In the early afternoon of April 7, 1997, an employee of the South Florida Sod Farm made a gruesome discovery on the grounds of the 7,000 acre farm located in a remote area of Charlotte County. At the scene of these crimes, authorities found the pickup truck owned by Greg and Kim Malnory in the middle of a field. Some distance away, they found the body of Greg Malnory. He had been shot in the head from behind by what was later determined to be a .22 caliber rifle.
The shooting evidently occurred somewhere in the vicinity of the crime scene, perhaps between the Malnorys' truck and a nearby pond. Greg then apparently staggered out into the middle of the field, followed by the Defendant.
The Defendant then inflicted at least seven blunt force injuries to the head and face of Greg Malnory with what has been described by the medical examiner as a blunt instrument consistent with an axe. Greg was found lying on his back in the middle of the field with his throat slit nearly from ear to ear, so deeply that underlying muscle tissue was exposed. The massive amount of blood found on Greg Malnory's chest and shirt lead [sic] to the inescapable conclusion that Greg was first shot in the head, that the bullet only disabled him, and that the Defendant then savagely killed him by beating him to death and slitting his throat while Greg was lying on his back in the middle of the field.
The body of Kimberly Malnory was found near the truck. Evidence revealed the existence of nine blunt force injuries to her head, one of which fractured and penetrated her skull. Defensive wounds were found on the backs of Kim's arms indicating that she put up a struggle. There was also evidence of two oval discolorations on the superficial tissues on the inside of Kimberly Malnory's thighs which were suggestive of thumb prints. These marks were made by the Defendant while Kimberly Malnory was alive.
DNA testing revealed the presence of the Defendant's semen inside Kimberly Malnory and on her shirt. The single piece bathing suit that Kimberly Malnory was wearing under her shirt at the time of the killings had been sliced clean through the crotch as if with a sharp knife. Before raping Kimberly Malnory, the Defendant took the weapon he had used to shoot Gregory Malnory, a .22 caliber singleshot, bolt-action rifle named "old Betsy," and reloaded it with another bullet. A cast of Kimberly Malnory's pallet [sic] revealed that the Defendant then stuck the end of the barrel of the rifle inside Kimberly Malnory's mouth and pulled the trigger.
Authorities also discovered the Malnorys' 22 month old baby girl, Maranda, in the car seat inside the Malnorys' truck. The baby had been strapped inside the vehicle for well over 18 hours with the doors wide open, exposed to the elements overnight and for much of the next day. Little Maranda was found with mosquito bites over most of her body and her mother's blood over both the front and back of her clothes and on her shoe....
Although the evidence is in some dispute as to the exact series of events which occurred at the sod farm on the afternoon of April 6, 1997, it is not necessary for the Court to determine the precise sequence by which these horrible crimes were committed ....
Suffice it to say that the Court is convinced that Gregory Malnory was initially shot in the head by the Defendant at an angle slightly from behind. The Defendant may have then hit Kimberly Malnory in order to disable her. At some point the Defendant realized that Greg was not yet dead, and then the Defendant followed him out into the middle of the field where he bludgeoned him and slit his throat.
While the Defendant was completing the killing of Gregory Malnory, Kimberly Malnory did what she could to save Maranda. This explains the presence of her blood on the baby. Upon his return to the pickup truck, the Defendant then raped Kimberly Malnory, brutally beat her and executed her with his rifle.
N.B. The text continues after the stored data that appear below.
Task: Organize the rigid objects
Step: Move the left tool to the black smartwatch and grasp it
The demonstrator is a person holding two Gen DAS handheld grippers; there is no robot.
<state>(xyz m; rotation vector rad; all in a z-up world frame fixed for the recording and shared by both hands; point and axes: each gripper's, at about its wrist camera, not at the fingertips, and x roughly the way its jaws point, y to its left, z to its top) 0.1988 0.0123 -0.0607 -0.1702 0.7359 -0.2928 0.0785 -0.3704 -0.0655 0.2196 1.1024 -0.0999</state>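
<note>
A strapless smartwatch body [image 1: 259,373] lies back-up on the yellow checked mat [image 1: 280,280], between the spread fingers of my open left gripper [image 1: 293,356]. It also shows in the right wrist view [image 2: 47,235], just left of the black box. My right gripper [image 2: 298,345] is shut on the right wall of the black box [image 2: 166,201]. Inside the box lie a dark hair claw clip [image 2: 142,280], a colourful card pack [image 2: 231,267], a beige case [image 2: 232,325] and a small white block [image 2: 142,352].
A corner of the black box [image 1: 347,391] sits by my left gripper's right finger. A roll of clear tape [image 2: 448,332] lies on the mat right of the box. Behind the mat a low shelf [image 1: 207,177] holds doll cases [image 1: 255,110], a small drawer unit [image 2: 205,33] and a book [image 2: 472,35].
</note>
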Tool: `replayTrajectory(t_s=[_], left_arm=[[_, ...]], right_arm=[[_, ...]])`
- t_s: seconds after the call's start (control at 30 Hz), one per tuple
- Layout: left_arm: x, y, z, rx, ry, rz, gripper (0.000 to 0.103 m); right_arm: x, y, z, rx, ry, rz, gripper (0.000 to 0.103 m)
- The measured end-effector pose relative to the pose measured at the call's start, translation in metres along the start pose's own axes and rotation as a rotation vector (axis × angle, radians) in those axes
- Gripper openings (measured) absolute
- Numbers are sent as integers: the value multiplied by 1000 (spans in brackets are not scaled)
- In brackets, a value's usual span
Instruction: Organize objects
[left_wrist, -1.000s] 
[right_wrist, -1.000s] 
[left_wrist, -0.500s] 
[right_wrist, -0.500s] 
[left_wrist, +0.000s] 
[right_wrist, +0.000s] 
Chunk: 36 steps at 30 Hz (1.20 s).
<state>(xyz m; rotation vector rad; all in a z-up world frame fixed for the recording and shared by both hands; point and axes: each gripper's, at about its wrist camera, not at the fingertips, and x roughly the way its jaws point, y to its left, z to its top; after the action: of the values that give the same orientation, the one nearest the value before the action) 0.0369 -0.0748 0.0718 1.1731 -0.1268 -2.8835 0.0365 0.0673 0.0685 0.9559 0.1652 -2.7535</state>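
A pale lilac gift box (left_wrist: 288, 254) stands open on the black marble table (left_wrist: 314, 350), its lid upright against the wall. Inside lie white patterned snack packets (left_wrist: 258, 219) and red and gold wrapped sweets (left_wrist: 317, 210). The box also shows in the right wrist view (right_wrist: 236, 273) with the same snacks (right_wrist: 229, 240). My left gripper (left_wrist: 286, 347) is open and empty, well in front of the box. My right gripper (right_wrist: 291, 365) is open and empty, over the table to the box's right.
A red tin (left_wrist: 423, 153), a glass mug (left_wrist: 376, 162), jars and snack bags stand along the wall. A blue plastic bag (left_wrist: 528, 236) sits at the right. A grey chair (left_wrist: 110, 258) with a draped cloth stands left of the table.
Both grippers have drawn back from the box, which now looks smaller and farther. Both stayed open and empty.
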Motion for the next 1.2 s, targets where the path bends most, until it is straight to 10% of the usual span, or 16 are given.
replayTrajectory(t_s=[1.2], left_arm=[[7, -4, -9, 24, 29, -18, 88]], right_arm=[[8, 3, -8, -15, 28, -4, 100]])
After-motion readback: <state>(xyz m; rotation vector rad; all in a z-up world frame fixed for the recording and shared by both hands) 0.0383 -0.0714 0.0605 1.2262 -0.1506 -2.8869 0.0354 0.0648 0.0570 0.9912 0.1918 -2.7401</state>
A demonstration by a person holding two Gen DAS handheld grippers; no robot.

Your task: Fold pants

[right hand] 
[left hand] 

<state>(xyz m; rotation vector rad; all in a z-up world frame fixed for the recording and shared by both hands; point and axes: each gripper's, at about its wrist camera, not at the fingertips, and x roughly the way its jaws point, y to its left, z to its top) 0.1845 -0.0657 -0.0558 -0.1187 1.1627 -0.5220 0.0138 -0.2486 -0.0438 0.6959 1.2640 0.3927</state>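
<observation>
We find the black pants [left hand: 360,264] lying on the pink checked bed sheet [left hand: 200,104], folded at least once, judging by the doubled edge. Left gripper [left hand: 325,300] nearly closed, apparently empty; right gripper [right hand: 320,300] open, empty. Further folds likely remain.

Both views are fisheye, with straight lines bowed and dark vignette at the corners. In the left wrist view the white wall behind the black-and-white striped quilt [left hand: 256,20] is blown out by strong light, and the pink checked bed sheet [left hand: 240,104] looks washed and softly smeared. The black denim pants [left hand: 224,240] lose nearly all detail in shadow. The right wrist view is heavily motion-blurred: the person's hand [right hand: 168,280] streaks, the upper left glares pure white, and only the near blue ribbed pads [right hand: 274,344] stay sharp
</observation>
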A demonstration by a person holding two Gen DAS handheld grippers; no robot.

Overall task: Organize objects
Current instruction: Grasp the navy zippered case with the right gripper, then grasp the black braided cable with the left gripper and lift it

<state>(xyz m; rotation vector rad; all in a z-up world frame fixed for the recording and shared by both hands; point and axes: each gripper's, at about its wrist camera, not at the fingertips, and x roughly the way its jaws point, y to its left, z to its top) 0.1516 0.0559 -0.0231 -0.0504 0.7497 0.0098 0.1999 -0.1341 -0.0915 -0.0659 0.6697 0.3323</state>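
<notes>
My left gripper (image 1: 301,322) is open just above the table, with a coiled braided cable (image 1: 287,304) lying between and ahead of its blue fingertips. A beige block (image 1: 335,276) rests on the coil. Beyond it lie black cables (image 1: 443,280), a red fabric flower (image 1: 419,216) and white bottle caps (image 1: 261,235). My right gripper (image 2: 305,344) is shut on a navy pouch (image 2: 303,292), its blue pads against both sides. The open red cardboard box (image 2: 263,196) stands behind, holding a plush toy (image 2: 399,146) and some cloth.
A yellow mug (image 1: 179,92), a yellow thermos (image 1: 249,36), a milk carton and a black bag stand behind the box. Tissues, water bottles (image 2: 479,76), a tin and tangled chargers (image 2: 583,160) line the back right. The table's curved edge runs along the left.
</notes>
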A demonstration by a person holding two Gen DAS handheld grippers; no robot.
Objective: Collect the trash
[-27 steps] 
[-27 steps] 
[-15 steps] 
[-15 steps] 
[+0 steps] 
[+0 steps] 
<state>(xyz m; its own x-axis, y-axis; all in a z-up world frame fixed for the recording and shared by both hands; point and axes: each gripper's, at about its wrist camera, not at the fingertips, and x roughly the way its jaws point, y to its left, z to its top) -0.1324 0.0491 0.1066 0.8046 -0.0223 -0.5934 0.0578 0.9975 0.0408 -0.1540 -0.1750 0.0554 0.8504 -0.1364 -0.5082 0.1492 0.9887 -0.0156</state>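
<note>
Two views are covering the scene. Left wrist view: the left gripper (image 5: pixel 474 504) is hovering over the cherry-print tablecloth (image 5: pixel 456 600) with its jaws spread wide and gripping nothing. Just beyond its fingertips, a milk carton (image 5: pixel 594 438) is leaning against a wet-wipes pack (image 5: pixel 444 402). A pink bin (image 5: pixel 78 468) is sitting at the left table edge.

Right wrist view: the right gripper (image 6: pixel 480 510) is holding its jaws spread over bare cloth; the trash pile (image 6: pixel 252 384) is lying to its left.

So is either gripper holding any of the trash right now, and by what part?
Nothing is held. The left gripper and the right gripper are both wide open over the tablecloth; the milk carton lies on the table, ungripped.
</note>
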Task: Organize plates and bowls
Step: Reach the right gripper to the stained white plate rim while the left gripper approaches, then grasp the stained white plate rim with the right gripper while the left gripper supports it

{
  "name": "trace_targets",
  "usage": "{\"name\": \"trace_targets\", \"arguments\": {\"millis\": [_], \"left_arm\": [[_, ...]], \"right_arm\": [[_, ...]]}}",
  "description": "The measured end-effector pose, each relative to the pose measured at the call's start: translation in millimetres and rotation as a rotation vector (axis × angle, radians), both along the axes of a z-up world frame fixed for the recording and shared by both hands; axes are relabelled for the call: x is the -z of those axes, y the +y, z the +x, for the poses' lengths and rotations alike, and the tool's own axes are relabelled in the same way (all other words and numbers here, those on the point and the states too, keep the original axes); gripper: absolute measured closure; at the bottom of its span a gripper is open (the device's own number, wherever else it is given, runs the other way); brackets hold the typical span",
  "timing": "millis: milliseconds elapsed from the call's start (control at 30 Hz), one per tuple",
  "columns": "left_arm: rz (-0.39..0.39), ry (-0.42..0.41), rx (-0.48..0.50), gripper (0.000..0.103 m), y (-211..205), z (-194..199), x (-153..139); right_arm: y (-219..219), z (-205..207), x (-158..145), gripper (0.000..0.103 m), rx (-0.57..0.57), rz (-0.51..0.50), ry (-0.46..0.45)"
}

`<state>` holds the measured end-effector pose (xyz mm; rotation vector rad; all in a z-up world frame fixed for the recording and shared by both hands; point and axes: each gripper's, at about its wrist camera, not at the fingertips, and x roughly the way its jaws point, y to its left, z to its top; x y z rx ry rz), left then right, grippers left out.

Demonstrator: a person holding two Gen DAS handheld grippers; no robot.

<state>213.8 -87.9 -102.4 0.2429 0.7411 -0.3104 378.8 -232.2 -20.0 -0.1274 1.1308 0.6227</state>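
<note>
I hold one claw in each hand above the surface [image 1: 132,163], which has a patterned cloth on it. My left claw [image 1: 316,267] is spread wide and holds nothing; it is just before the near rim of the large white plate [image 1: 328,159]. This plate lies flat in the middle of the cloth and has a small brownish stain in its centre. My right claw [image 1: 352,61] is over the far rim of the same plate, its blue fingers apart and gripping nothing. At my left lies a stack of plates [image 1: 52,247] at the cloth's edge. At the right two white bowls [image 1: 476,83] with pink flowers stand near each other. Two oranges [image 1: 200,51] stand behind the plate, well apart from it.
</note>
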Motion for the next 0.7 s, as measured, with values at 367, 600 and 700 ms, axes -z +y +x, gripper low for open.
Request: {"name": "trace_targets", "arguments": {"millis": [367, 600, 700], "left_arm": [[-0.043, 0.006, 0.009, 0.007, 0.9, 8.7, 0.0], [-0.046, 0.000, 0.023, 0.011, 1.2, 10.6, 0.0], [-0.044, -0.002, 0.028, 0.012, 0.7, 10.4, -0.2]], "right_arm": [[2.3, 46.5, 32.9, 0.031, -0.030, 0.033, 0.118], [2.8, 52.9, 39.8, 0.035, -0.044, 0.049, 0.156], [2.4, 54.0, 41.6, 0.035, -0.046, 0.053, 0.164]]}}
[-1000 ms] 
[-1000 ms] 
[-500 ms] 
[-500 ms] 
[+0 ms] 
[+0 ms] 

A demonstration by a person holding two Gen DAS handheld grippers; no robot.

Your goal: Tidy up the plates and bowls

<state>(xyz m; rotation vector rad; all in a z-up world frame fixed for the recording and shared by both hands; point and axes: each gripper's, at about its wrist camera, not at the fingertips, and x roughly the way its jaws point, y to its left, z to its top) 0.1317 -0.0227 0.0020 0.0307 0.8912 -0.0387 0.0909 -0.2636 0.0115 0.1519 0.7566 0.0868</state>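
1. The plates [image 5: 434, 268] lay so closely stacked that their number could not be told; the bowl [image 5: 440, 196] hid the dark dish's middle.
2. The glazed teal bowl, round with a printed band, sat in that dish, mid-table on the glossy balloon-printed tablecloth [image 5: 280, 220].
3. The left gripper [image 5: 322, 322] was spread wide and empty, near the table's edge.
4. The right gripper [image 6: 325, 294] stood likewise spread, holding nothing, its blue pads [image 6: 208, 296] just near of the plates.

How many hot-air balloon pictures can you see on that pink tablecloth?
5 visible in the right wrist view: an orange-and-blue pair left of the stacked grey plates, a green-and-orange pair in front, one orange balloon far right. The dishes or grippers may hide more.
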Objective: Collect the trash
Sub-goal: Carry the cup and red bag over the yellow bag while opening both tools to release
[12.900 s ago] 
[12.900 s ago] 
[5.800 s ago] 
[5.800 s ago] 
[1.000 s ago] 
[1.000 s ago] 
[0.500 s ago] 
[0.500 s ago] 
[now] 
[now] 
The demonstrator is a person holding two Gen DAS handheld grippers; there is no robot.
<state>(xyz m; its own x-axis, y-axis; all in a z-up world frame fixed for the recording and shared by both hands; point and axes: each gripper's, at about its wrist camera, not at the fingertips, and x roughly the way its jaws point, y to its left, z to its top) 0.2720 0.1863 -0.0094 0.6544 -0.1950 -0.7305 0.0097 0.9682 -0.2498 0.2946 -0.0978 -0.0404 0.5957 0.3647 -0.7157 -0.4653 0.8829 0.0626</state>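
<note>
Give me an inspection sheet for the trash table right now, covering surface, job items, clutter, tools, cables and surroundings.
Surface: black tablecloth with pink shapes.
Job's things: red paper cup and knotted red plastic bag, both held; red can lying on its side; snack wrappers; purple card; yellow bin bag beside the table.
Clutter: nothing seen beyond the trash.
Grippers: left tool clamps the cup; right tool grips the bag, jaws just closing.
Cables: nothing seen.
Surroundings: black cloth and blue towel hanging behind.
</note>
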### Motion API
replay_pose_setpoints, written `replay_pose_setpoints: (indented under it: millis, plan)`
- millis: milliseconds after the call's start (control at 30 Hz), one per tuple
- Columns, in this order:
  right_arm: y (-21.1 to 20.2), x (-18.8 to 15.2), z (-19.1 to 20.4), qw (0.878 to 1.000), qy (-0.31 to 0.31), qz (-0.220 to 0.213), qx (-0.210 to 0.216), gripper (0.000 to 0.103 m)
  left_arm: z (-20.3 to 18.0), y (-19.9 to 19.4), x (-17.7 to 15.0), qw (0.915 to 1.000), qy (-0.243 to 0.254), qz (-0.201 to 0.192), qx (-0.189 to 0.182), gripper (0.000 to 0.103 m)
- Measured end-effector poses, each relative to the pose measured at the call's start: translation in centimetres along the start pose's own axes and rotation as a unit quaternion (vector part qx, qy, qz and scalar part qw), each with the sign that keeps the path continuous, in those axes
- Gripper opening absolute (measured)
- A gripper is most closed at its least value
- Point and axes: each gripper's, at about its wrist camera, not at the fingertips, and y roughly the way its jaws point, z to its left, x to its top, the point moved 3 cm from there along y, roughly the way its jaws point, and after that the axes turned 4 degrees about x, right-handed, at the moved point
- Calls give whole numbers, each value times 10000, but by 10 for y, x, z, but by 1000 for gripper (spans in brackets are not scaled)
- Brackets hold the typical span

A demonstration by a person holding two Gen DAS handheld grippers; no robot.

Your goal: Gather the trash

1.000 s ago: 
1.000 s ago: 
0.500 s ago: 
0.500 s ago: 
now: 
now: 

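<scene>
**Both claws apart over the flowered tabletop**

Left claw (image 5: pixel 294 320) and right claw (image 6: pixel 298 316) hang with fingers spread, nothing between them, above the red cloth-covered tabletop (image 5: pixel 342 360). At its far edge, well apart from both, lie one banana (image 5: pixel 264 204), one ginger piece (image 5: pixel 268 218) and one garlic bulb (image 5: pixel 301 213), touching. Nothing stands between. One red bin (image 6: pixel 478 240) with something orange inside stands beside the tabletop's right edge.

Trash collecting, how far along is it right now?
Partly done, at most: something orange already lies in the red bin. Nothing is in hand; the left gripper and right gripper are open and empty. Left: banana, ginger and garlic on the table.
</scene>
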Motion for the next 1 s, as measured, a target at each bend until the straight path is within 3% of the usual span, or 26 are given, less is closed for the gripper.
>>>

Evidence of guilt presented by the State showed the following: Ford was seen with the victims in the area of the crime just prior to the killings; Ford was seen that evening in a distracted state with blood on his face, hands, and clothes; he was observed the next day, Monday, with scratches on his body; the rifle stock of a .22 caliber single-shot Remington rifle that belonged to Ford was found in a drainage ditch in the area where Ford's truck ran out of gas Sunday evening; DNA from human debris found inside an Old Timer's folding knife recovered from Ford's bedroom matched Greg Malnory's DNA type; DNA from a stain on a shoe in Ford's truck matched Kim Malnory's type; DNA from a stain on the seat cover in Ford's truck matched Kim's type; DNA from semen found on the shirt Kim was wearing when murdered matched Ford's type; DNA from vaginal swabs taken from Kim matched Ford's type.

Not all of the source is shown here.